The initial releases came in October of 1998 from bassist Bakithi Kumato, perhaps best known for his distinctive work on Paul Simon’s Grammy Award winning Graceland, and from the team of guitarist Steve Khan and keyboardist Rob Mounsey. Kumato’s San Bonan is an exuberant blending of his native South African sounds with Latin and jazz, featuring such guest artists as saxophonist Donald Harrison, percussionist Don Alias, accordianist Tony Cedras and guitarist Chieli Minucci. Khan/Mounsey’s You Are Here is similarly informed by world musics and jazz, highlighting Khan’s acoustic guitar work.

The second batch of Siam releases came last February and included the uncompromising compositions of downtown improvising cellist Erik Friedlander (Topaz) along with the smooth vocalizing of Armstead Christian (The Wave Is Coming ). Then in May came some exotica from Indonesia (The New Jakarta Ensemble ). With the exception of vocalist Christian, an easy bet for NAC radioplay, these Siam releases defy easy categorization.

“We look for artistic depth of vision,” says Landy. “If that takes us to South Africa or Indonesia or jazz, so be it. If there’s a deep spring of vision and talent within an artist, then they fit the Siam criteria for building a catalog.”

Hendricks, who had a long period at Sony before engaging in international marketing for six years at GRP, believes that he and Landy make a good team because they come from different backgrounds. “I think what makes it work is the experiences we had are completely different and at the same time we’re both looking to do something that’s a lot different in terms of the artists and the talent that we’ve dealt with in the past. We’re not trying to recreate our past but form something new for the future.”

Landy enthusiastically concurs. “As the great philosopher once said, ‘Anyone who fights for the future lives in it today.’ We are fighting for the future furiously. Frank and I were brothers in arms with the GRP recording company. We go back to when they were a small independent label, before they were sold to MCA. I have tremendous respect and trust in Frank. We were there in the trenches in the beginning and now we’re back in the trenches. And it’s a comfort to be working with someone so experienced. You don’t have to look over your shoulder because you know you got somebody backing you up who is capable and talented.”

Along with its musically eclectic vision, Siam will be focusing heavily on the growing DVD market. “We hope that people will come to see us as a unique content provider on that format,” says Landy. “For instance, The New Jakarta Ensemble has a DVD with dance footage and performance footage, where they are playing instruments from all over the world. They suit themselves uniquely to the DVD format.”

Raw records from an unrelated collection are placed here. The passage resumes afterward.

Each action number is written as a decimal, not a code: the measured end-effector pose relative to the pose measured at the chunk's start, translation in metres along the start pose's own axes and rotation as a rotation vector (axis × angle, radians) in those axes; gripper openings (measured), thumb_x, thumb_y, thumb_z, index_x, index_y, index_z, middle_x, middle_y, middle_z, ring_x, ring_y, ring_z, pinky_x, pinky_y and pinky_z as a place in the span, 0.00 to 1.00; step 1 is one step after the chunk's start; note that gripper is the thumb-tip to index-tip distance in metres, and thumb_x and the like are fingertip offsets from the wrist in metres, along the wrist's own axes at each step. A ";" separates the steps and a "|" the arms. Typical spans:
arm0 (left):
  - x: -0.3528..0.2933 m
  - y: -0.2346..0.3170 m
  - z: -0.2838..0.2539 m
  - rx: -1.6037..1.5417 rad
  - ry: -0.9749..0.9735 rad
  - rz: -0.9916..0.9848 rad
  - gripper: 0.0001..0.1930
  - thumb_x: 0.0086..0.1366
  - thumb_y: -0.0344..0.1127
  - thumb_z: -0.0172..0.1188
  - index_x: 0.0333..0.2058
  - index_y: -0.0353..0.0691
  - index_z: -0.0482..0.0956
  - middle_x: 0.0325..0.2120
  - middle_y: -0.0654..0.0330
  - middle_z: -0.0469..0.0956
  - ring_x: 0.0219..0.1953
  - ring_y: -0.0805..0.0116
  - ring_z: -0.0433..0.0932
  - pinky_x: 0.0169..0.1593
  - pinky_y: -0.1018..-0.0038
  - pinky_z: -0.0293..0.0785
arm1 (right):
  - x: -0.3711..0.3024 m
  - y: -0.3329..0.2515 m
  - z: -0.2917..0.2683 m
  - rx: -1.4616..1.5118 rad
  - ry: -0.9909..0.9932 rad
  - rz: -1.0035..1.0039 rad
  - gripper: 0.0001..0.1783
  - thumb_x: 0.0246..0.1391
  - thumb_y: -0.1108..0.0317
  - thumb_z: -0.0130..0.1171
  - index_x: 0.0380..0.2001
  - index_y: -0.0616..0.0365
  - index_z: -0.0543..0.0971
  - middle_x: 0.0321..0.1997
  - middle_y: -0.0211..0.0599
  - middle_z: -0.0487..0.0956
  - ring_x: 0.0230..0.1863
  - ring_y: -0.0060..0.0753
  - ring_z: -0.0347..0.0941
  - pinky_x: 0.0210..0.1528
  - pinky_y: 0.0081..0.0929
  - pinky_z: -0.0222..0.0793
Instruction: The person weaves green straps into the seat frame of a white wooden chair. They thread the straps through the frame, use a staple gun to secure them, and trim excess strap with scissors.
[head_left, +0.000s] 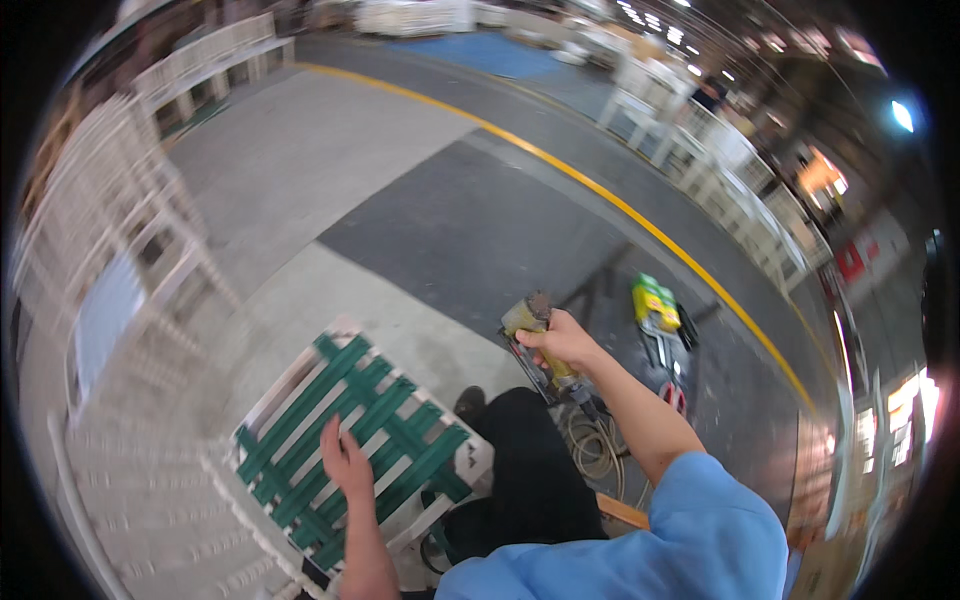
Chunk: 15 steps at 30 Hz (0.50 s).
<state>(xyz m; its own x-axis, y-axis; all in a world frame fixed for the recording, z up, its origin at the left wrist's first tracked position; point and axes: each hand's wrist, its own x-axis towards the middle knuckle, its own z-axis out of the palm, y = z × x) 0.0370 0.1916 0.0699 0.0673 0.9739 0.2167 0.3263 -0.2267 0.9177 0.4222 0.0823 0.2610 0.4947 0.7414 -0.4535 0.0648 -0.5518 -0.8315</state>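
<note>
Across a grey workshop floor [270, 160] marked by a yellow line [562, 167], pale chairs [735, 160] stand far right. Near centre, the right hand [566, 342] is closed around a yellowish power tool [522, 316]; near left, the left hand [345, 460], loosely open, appears over a green-strapped seat [386, 404].

- Light blue shirt [620, 550], plain and creased, at five o'clock in the view.
- Short right sleeve [715, 500], same blue, at four o'clock, forearm [640, 410] bare beyond it.
- Black trousers [530, 455] between five and six o'clock, too dark to show seams.
- Dark, round-toed shoe [470, 402] at six o'clock.
- Left hand [345, 460] bare at seven o'clock, right hand [566, 340] bare at four.
</note>
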 end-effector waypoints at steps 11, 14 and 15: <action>-0.229 0.055 -0.046 -0.882 -0.630 -1.501 0.27 0.77 0.52 0.59 0.67 0.49 0.69 0.56 0.46 0.79 0.60 0.46 0.78 0.61 0.48 0.75 | -0.021 0.173 -0.193 0.443 0.248 0.246 0.27 0.59 0.52 0.74 0.53 0.59 0.80 0.46 0.41 0.82 0.34 0.40 0.81 0.32 0.40 0.81; -0.214 0.061 -0.053 -1.022 -0.256 -1.490 0.36 0.75 0.55 0.61 0.74 0.56 0.55 0.69 0.43 0.64 0.69 0.35 0.66 0.70 0.38 0.65 | -0.025 0.188 -0.208 0.353 0.387 0.141 0.28 0.56 0.50 0.76 0.51 0.59 0.83 0.42 0.38 0.84 0.34 0.39 0.80 0.36 0.43 0.79; -0.209 0.063 -0.049 -1.073 -0.214 -1.477 0.36 0.75 0.55 0.61 0.73 0.57 0.54 0.70 0.43 0.62 0.70 0.33 0.64 0.71 0.37 0.63 | -0.036 0.189 -0.228 0.024 0.503 0.192 0.27 0.56 0.50 0.75 0.49 0.61 0.84 0.41 0.39 0.85 0.37 0.39 0.82 0.39 0.42 0.79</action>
<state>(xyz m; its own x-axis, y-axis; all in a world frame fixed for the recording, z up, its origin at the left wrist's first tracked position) -0.0024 -0.0271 0.0981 0.4514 0.3249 -0.8311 -0.4418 0.8906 0.1082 0.6139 -0.1358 0.1929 0.8503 0.3497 -0.3933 -0.0851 -0.6460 -0.7585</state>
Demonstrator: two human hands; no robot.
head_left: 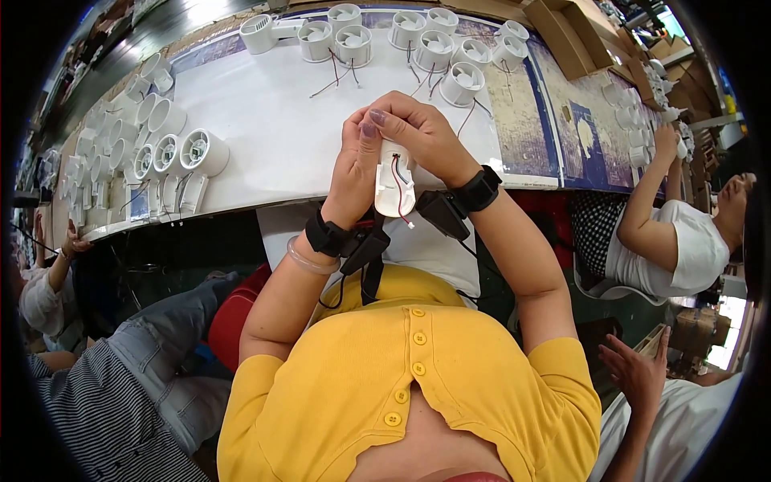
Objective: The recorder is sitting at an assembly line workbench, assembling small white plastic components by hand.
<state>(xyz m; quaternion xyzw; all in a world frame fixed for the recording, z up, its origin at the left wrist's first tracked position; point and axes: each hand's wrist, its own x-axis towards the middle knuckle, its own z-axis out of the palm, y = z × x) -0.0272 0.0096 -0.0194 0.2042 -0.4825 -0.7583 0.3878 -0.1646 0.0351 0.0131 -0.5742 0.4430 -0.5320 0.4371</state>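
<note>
Both my hands hold one small white plastic fan housing (pixel 393 185) above the near edge of the white table (pixel 273 120). My left hand (pixel 353 169) grips its left side, thumb up near the top. My right hand (pixel 418 132) curls over its top and right side. A red wire and a black wire run down the open face of the housing and hang out at its lower end. Each wrist wears a black band with a black box and cable.
Several white round fan heads (pixel 438 48) with loose wires stand at the back of the table. More white fan units (pixel 173 153) lie in rows at the left. Cardboard boxes (pixel 570 36) sit at the far right. Other people sit on both sides.
</note>
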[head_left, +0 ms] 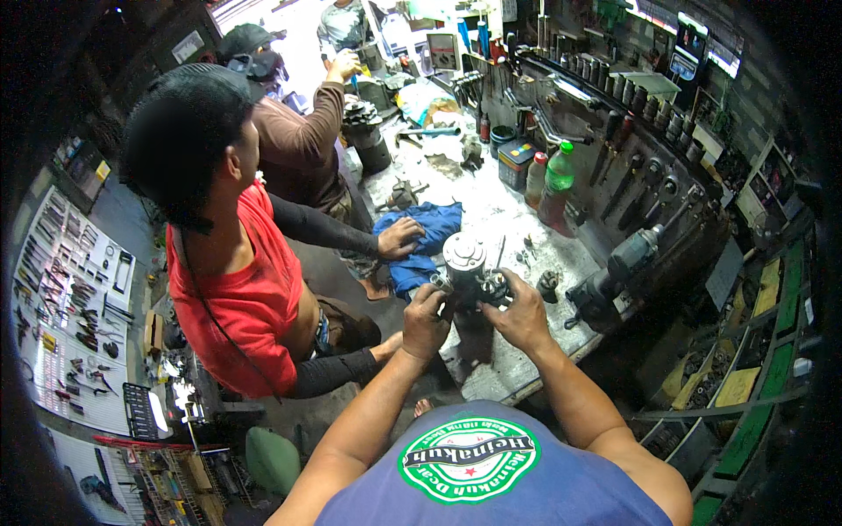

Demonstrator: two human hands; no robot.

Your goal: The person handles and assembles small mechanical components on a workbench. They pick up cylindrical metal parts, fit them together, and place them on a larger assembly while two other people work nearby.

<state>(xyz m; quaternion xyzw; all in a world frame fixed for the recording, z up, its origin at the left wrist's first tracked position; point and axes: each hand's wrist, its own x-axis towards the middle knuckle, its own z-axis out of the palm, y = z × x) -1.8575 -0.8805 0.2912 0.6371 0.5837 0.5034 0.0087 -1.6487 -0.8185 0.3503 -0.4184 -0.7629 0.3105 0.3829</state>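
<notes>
A starter-motor-like part (465,254), with a round silver end cap facing up and a darker body, stands at the near end of the workbench. My left hand (427,320) has its fingers closed on the left side of this motor. On the other side, my right hand (519,317) is closed around smaller metal fittings at the motor's flank. The fingertips of both hands are partly hidden by the part. Just beyond lies a crumpled blue cloth (430,232), with a co-worker's hand (402,238) resting on it.
A co-worker in a red shirt (232,298) stands close on my left, another person in brown (298,149) beyond. On the bench's right are a green-capped bottle (557,188), an impact wrench (618,272) and small metal parts (526,250). Tools (631,180) line the right-hand rack.
</notes>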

There is a danger, he warns, of jumping into new technology like DVD just to be on the cutting edge. The danger is if you just go for the technology and don’t focus on the content, you end up with a book with blank pages,” Landy maintains. “Content is most important. We’re striving for highest content and we’re going to be adapting it to cutting-edge technologies, no doubt. But the primary thing is the content itself.”

From humble beginnings, Siam moves into the new millenium with high hopes. But don’t expect GRP-size revenues. Rather than pushing for blockbuster sales, as majors are often obliged to do, Siam intends to experience gradual growth while nurturing its smaller roster of artists. “What’s happening today is artists get a deal and they put out a record, and if it doesn’t immediately finance their overhead that artist is gone,” Landy says. “If it doesn’t immediately break even or come close or make a big profit, they get dropped. But we’re going to stick with the artists we sign and start trying to build a catalog.”